▸ **To do**
Return, word for word, the lines of the listing below from the one with "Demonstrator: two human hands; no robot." through the one with "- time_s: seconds", and no other lines.
══ Supplied material ══
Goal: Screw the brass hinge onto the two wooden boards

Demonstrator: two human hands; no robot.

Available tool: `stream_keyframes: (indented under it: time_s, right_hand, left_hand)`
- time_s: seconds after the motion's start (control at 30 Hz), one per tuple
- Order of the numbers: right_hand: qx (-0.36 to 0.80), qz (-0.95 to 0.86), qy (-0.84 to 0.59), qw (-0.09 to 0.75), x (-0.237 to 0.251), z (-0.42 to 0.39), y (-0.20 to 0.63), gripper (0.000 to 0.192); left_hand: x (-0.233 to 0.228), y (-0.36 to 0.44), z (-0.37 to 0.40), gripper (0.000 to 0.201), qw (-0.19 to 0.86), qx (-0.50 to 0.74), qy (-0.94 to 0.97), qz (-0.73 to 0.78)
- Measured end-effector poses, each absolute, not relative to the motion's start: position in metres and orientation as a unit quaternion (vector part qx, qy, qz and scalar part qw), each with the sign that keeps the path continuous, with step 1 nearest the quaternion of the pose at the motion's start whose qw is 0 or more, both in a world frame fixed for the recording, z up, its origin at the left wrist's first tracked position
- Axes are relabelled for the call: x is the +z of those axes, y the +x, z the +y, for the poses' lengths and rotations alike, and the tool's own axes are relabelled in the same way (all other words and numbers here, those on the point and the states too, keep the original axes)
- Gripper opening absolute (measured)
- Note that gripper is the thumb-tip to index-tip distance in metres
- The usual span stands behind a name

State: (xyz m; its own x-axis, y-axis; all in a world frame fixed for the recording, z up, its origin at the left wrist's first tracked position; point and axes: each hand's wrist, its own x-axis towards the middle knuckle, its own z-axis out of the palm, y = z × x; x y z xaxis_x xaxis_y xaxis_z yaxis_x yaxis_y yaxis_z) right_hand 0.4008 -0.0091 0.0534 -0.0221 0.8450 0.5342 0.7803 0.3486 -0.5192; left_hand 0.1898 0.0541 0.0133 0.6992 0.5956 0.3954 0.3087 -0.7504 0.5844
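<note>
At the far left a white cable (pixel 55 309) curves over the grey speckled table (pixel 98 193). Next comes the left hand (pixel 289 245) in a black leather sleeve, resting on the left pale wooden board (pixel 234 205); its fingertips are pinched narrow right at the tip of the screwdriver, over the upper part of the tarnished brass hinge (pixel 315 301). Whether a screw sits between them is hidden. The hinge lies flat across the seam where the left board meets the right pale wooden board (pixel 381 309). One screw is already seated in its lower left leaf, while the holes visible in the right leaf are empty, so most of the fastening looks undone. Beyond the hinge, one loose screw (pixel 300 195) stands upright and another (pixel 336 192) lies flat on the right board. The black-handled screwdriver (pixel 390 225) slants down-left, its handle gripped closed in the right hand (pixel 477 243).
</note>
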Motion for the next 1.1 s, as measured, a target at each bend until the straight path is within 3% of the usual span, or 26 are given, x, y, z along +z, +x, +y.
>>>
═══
▸ **Solved problem**
Demonstrator: two human hands; no robot.

Available tool: `stream_keyframes: (indented under it: time_s, right_hand, left_hand)`
- time_s: seconds after the motion's start (control at 30 Hz), one per tuple

This brings the exercise to completion.